New research has discovered that DNA from a cancerous tumour can be found circulating in blood, which is the basis for ctDNA tests.

As a result, ctDNA testing can provide a broader perspective of a tumour and is not limited to a biopsied area, making it possible for certain cancers to be tested via a blood test where it’s too difficult or dangerous to carry out a biopsy, such as the lungs or brain.

Dr Bruce Davis, a patient from Epworth HealthCare, owes his life to ctDNA genomic testing.

Bruce had developed T-cell lymphoma back in 2013 and despite a raft of different chemotherapy treatments and immunotherapy, his lymphoma returned in 2018. It had spread to his vital organs including his stomach and brain, making it incredibly risky to biopsy.

Utilising ctDNA genomic testing at Peter MacCallum Cancer Centre’s Christine and Bruce Wilson Centre for Lymphoma Genomics, Bruce’s treating team found a specific protein in his tumour
that is also present in melanoma tumours. A treatment targeting this specific protein could be utilised to attack his cancer.

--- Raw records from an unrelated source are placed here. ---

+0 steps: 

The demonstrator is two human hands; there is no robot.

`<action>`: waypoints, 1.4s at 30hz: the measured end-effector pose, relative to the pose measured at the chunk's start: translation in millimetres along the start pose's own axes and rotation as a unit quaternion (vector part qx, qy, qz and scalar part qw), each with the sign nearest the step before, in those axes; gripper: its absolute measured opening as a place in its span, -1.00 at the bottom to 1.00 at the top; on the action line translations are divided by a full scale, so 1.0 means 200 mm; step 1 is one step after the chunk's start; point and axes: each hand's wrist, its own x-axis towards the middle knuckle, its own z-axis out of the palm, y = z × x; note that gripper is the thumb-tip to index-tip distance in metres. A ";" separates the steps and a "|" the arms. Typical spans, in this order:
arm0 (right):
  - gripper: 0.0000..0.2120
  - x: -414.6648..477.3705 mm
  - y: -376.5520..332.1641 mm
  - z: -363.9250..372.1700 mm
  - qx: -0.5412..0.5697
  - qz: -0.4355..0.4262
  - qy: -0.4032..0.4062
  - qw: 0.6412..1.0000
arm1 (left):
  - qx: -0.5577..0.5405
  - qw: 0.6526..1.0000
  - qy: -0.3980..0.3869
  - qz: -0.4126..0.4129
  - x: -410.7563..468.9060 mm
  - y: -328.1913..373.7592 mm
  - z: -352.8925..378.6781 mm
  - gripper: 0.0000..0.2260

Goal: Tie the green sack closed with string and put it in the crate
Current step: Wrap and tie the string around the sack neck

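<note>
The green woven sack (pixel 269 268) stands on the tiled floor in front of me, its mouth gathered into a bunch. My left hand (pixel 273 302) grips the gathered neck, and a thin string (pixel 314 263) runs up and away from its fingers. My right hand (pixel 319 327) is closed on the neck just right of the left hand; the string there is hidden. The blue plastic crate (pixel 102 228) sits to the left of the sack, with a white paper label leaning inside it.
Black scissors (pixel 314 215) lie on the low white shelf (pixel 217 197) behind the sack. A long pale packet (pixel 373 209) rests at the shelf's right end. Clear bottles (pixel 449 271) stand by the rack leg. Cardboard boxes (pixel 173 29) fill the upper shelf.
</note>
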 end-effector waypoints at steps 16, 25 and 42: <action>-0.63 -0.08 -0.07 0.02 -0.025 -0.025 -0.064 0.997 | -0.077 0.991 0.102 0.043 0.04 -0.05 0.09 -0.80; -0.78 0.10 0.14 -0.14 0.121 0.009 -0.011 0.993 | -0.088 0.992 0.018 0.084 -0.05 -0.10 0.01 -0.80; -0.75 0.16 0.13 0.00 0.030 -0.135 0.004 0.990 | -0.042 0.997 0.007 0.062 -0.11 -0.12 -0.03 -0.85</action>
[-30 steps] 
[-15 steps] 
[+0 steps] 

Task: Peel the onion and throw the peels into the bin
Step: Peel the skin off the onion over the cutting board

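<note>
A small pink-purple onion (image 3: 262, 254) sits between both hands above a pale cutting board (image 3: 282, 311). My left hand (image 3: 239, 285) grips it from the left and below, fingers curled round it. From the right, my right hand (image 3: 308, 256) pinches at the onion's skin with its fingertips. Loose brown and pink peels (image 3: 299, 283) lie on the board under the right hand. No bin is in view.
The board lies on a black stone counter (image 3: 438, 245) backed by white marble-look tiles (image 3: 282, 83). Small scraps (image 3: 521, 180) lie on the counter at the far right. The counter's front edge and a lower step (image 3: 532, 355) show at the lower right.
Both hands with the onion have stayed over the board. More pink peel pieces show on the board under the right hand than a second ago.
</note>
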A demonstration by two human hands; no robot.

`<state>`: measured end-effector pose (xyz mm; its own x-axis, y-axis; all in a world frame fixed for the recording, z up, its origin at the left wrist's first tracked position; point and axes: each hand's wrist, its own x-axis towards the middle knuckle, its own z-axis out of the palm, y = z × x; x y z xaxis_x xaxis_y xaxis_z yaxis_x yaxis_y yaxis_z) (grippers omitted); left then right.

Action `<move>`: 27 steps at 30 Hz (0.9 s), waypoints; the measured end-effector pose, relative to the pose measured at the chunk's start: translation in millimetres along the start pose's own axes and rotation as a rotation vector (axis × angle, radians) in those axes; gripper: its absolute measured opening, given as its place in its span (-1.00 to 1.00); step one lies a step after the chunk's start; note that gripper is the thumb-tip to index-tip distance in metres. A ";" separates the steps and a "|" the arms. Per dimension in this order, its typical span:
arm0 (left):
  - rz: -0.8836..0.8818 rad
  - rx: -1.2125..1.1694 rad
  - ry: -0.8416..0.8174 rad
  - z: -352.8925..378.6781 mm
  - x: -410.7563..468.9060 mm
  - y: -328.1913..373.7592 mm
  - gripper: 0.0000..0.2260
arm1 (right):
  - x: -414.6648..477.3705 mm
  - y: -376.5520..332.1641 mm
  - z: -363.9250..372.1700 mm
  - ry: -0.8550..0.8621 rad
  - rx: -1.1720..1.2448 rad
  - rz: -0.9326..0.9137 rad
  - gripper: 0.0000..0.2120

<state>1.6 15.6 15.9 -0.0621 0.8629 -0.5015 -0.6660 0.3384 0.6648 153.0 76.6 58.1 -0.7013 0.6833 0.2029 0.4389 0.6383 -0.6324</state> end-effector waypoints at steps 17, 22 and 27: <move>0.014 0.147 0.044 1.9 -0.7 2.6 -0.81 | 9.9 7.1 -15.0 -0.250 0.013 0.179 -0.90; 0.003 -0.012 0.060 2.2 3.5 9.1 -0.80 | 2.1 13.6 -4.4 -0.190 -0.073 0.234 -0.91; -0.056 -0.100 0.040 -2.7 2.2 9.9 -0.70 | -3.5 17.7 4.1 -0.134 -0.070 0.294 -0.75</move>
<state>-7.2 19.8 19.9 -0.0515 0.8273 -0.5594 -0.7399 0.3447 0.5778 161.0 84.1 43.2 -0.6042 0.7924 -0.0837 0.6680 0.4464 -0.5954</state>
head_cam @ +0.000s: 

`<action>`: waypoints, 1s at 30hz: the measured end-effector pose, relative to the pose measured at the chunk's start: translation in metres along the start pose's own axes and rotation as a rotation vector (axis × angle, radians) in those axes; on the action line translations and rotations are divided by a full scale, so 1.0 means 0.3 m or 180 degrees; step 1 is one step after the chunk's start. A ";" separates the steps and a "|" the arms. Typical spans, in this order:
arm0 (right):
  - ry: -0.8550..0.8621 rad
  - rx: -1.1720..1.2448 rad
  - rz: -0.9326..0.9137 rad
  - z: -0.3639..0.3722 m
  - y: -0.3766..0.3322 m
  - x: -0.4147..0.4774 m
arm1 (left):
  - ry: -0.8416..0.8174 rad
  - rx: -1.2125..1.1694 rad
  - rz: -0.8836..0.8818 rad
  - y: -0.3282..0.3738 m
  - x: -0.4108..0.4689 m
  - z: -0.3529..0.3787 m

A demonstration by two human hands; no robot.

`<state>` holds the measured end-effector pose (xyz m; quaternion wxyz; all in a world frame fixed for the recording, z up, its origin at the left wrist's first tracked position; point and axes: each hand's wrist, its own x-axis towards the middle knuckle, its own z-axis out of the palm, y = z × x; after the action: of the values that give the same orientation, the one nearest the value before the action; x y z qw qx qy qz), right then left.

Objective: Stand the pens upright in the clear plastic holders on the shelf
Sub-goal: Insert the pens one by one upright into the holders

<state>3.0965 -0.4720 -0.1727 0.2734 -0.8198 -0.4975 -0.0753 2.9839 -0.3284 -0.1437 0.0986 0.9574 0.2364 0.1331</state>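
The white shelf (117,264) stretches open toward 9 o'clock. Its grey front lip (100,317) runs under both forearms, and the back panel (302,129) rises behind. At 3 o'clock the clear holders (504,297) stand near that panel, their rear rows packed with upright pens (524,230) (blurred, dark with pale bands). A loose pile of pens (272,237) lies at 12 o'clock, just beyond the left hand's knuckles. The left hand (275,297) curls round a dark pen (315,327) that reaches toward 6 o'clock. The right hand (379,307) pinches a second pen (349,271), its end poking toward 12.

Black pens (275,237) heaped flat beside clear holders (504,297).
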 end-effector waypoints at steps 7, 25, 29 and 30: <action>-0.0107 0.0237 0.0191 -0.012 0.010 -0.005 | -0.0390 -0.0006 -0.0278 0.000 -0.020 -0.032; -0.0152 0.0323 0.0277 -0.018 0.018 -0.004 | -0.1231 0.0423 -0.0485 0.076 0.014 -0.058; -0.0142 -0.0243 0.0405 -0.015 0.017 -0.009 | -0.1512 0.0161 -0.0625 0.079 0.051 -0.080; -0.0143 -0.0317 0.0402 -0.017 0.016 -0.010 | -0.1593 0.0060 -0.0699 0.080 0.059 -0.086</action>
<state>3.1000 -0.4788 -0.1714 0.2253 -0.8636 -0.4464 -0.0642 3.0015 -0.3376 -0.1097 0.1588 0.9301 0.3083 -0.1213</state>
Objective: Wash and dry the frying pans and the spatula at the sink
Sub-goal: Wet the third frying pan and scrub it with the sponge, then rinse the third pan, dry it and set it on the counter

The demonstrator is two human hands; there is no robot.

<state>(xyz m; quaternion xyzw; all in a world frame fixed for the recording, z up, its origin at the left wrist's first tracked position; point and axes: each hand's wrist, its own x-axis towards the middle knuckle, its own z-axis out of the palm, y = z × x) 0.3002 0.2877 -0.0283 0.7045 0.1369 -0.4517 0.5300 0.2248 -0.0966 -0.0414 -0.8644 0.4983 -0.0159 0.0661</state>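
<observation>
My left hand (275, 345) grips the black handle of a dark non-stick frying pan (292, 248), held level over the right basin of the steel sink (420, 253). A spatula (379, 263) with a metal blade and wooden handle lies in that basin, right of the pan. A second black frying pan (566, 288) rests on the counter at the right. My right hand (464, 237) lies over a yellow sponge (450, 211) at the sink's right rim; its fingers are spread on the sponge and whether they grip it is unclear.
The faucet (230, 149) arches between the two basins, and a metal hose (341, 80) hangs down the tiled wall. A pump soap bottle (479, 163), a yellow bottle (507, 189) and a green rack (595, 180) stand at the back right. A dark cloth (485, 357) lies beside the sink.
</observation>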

“I was gravely ill and deterioring very rapidly with lymphoma invading my brain. The molecular testing performed and the abnormality it detected allowed my specialist to give me targeted therapy which sent my disease into remission. I made a miraculous recovery” says Bruce Davis who was on a golf course in Scotland just two months after treatment commenced in early 2019. Bruce’s treatment had gone from palliative care to a targeted treatment, the test literally saved his life.

Director of Cancer Immunology and Molecular Oncology at Epworth HealthCare and Cofounder of the Snowdome Foundation, Professor Miles Prince AM says that ctDNA testing helps clinicians to determine which genes are driving changes in cancers, and allows them to attack the weakest point. “Genomics is opening up more research options and more ways to target and treat an individual’s cancer. All of this means hope that one day, treatment success stories such as Bruce’s will be common,” says Prince.

Dr Piers Blombery from the Molecular Haematology Laboratory at Peter MacCallum Cancer Centre echos Prince’s sentiment. “ctDNA is an exciting step in genomic diagnostics to help tailor treatment for patients with blood cancers,” he says. “Every cancer is different and genomics testing such as the ctDNA panel gives clinicians more details about what drives the individual patients tumour cells, it can give you a more accurate diagnoses, prognoses and ultimately more treatment options.”

Tests conducted to date have resulted in a clinically meaningful outcome for 60% of patients. Genomic testing should now be a central part of the diagnostic work up of patients with blood cancers such as lymphoma and leukaemia.